Młody panicz zakochuje się w uboższej dziewczynie. Jego ojciec zgadza się na ślub, pod warunkiem, że ich związek przetrwa próbę czasu. Chłopak wyjeżdża i parę dzieli duża odległość. Czy gdy wróci nie będzie już za późno?
„Sekret” autorstwa Charlotte Bronte to zbiór opowiadań, które łączą opisywani bohaterowie. Choć Charlotte ma lekkie pióro i łatwo się czyta jej utwory, miałam wrażenie, że są niesamowicie infantylne. I nic dziwnego, gdyż powstały w 1833 roku, gdy autorka miała zaledwie 17 lat. Młodzieńcze opowiadania nie powstały z myślą o druku – to jedynie forma zabawy wymyślonej przez nią i przez brata Branwella. Od dzieciństwa snuli opowieści o Mieście Szklanym oraz Angrii, wymieniając się postaciami i historiami. Dzięki tej twórczości przez kilkanaście lat powstała pokaźnych rozmiarów saga „Juwenalia”. „Pod wpływem brata Charlotte wyrobiła w sobie cechy niespotykane u kobiet, których dzieciństwo i młodość przypadły na pierwszą połowę XIX wieku. W młodzieńczych utworach swobodnie łamała konwenanse – tu jej bohaterki zniewolone są tylko przez namiętność do okrutnych mężczyzn, bez których nie pragną żyć”*.

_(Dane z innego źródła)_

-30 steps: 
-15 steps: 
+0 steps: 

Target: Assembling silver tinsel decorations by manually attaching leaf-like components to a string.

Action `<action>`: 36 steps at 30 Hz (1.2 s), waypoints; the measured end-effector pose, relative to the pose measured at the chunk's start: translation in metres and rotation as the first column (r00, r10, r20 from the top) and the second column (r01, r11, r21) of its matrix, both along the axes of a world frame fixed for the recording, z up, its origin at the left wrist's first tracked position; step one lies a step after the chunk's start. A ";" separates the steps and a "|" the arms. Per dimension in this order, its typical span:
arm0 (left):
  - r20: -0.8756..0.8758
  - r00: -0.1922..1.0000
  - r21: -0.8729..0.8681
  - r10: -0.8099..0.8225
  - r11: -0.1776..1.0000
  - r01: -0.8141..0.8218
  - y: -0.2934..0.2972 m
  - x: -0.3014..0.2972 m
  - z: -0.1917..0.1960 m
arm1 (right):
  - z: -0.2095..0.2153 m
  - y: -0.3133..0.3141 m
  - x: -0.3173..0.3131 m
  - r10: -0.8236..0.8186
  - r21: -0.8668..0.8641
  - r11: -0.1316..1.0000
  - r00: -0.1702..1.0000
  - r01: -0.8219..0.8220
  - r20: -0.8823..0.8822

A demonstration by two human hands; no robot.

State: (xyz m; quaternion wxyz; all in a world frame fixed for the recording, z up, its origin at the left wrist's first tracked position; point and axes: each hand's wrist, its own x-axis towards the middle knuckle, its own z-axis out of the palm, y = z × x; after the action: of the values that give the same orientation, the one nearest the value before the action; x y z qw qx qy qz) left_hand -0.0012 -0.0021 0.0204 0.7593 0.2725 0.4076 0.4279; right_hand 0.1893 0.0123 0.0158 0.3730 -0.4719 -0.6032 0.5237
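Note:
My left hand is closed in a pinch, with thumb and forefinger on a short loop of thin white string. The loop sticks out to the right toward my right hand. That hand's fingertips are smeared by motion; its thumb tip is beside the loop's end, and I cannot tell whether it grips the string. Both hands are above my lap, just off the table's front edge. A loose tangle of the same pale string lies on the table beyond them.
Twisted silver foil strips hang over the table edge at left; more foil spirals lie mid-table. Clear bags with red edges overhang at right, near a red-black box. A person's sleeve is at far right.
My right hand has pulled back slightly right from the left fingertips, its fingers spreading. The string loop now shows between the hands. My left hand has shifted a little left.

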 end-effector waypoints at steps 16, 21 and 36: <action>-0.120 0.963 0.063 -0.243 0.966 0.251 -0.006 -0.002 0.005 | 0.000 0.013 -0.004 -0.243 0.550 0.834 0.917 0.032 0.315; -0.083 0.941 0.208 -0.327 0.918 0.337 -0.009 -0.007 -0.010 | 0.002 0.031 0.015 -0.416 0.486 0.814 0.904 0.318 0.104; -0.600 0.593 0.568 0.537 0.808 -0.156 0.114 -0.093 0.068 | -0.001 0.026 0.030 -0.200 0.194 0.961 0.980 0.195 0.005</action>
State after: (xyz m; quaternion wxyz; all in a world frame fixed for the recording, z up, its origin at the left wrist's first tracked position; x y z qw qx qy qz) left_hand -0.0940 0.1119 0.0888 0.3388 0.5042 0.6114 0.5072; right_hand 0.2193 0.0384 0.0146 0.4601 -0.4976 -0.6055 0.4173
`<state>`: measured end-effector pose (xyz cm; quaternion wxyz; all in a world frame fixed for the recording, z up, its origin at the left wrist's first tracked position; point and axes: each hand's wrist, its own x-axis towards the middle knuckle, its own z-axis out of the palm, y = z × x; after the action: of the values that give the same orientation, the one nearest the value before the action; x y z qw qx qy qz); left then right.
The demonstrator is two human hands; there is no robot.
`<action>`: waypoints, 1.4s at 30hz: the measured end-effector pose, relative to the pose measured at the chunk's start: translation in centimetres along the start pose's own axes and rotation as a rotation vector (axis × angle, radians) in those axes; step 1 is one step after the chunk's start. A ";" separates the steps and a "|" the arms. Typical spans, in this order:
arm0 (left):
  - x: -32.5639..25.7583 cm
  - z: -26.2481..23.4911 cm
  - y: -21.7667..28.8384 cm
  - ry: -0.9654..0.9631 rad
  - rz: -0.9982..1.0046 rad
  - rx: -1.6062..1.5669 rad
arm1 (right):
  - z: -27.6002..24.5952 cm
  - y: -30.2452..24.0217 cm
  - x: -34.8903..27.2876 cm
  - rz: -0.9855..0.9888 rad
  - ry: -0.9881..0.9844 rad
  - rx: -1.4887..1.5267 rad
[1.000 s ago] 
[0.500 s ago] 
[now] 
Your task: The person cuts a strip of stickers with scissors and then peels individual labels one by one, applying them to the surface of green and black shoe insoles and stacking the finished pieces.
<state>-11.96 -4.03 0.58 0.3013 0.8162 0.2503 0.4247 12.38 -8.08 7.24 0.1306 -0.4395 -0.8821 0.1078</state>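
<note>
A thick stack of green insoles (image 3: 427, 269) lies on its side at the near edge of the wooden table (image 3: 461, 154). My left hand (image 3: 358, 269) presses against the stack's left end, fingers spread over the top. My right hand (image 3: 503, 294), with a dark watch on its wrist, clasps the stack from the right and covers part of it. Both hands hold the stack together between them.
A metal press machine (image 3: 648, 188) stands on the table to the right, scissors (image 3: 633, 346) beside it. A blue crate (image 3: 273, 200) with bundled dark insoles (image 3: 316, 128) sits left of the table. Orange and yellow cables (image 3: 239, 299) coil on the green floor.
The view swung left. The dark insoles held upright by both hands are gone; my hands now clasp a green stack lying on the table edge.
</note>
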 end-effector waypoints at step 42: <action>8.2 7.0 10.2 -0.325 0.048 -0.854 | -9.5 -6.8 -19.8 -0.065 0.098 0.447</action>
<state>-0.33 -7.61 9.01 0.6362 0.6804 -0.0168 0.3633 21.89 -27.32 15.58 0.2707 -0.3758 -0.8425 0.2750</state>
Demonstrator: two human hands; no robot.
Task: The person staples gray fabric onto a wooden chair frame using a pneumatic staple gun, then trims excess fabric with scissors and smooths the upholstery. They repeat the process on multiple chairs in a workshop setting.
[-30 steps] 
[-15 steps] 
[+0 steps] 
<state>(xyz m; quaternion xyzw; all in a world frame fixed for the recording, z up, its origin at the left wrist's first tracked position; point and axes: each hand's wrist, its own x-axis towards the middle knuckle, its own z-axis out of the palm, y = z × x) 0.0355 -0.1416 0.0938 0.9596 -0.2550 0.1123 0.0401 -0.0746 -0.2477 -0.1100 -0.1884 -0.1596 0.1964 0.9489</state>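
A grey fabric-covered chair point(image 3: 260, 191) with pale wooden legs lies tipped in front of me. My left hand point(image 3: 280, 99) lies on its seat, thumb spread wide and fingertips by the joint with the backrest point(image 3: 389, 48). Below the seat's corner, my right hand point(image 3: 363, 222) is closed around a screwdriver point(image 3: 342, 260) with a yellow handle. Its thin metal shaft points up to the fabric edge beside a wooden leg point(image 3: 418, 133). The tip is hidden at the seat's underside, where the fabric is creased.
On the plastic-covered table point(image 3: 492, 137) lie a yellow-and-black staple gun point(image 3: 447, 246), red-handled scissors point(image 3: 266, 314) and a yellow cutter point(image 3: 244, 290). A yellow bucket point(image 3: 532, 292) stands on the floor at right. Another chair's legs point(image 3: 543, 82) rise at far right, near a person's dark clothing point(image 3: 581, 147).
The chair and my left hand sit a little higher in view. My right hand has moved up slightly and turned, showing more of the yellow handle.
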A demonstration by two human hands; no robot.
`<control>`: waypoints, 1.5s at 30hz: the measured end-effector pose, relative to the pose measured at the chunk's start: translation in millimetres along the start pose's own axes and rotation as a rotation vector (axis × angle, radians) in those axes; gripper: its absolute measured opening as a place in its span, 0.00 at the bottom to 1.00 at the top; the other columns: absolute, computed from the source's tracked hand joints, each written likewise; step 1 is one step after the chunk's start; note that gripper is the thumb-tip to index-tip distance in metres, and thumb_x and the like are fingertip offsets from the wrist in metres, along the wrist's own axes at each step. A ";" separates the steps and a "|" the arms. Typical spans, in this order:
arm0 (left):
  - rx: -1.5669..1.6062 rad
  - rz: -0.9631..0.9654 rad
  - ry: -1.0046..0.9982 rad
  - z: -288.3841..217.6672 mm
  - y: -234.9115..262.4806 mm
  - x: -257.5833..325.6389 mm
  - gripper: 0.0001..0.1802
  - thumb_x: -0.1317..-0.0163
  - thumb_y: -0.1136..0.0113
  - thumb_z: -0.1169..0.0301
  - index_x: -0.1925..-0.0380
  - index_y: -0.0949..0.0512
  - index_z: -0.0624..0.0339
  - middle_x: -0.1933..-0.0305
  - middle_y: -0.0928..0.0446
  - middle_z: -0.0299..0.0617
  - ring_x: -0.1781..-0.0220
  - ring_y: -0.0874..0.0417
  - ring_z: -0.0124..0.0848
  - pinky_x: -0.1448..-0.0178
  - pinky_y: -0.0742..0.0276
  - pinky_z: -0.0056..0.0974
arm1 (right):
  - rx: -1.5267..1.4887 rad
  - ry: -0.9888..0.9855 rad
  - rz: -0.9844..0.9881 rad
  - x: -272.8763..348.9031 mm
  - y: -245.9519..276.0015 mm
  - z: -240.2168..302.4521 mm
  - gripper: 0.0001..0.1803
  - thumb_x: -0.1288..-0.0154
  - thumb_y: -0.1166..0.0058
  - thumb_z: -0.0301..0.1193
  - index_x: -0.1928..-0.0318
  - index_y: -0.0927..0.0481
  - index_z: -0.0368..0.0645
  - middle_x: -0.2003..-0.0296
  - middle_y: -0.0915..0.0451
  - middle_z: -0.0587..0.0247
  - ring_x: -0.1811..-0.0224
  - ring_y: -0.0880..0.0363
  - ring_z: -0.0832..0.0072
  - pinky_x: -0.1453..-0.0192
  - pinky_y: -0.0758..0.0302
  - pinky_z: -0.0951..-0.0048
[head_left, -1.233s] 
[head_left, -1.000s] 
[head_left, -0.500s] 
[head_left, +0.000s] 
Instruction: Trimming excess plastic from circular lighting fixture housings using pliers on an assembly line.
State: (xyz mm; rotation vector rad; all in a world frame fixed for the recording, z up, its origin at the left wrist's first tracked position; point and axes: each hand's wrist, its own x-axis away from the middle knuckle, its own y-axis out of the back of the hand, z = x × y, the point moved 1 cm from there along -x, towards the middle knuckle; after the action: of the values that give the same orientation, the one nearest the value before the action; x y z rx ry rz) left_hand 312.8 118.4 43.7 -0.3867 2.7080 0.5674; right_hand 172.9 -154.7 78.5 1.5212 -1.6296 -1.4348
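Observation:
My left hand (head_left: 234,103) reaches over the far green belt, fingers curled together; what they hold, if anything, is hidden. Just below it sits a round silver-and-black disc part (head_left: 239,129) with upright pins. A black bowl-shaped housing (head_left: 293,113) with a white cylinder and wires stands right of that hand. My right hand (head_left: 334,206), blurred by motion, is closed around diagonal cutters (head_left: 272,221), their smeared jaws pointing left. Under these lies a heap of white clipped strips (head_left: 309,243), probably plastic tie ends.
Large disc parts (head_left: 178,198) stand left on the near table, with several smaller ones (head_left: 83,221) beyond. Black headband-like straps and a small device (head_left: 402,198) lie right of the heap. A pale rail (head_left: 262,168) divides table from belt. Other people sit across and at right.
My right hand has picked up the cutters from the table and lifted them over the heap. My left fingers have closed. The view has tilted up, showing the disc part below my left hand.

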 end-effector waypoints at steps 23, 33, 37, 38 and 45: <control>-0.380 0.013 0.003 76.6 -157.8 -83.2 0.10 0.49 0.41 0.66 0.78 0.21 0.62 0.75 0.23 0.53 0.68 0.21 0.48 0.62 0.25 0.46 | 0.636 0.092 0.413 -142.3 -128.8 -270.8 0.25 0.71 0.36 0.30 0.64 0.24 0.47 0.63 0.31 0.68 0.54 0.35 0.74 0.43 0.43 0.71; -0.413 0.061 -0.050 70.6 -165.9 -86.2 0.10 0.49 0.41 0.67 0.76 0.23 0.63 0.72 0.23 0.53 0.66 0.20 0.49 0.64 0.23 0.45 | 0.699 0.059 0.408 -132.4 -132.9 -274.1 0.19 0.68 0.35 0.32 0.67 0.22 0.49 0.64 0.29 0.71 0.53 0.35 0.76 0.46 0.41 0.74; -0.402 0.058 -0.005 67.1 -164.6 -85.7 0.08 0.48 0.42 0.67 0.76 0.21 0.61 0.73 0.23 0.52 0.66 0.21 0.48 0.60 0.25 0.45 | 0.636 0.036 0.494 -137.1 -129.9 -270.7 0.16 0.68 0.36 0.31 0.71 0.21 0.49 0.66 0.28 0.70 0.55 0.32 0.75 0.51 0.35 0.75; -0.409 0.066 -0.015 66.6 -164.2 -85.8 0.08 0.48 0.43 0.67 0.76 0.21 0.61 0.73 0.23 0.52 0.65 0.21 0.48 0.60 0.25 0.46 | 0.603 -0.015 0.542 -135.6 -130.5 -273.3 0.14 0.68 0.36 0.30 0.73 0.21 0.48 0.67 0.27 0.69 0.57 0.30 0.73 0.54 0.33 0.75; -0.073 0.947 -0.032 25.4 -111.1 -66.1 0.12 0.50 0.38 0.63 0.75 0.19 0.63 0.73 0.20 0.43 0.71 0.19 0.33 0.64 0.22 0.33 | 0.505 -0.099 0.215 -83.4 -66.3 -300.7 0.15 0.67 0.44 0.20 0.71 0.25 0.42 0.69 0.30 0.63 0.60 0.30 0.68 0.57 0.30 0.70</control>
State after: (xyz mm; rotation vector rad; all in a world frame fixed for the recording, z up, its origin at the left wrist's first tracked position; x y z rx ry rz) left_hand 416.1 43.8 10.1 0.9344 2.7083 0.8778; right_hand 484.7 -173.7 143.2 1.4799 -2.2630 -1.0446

Charolotte Bronte całe swoje życie poświęciła pisaniu. Mimo propozycji matrymonialnych długo nie wychodziła za mąż, bo to sprawiłoby, że musiałaby się poświęcić obowiązkom małżeńskim i nie miałaby czasu na twórczość literacką. Została starą panną, co w jej czasach nie było pozytywnie postrzegane. Dopiero w wieku 38 lat poślubiła Arthura Bell Nichollsa, wikariusza z parafii jej ojca. Rok później zmarła podczas porodu wraz z nienarodzonym dzieckiem. Gdybym miała powiedzieć czy po przeczytaniu „Sekretu” sięgnęłabym po kolejne książki tej autorki odpowiedziałabym, że nie, bo w opowiadaniach, na dzisiejsze czasy, nie było nic zaskakującego co wbijałoby w fotel i sprawiło, że zbiór długo zapadnie w mojej pamięci. Jednak biorąc pod uwagę niezwykłe życie tej kobiety i czasy w jakich tworzyła z chęcią sięgnę po „Dziwne losy Jane Eyre”. Zwłaszcza, że film na podstawie tej książki zrobił na mnie niesamowite wrażanie. Książkę polecam fanom twórczości sióstr Bronte, gdyż zapoznanie się z wczesną twórczością Charlotte może być dla nich nie lada gratką. Zwłaszcza, że opublikowany w 1908 roku rękopis zaginął i odnaleziono go dopiero w 1978 r. W Polsce, dzięki Wydawnictwu MG opowiadania zostały opublikowane po raz pierwszy.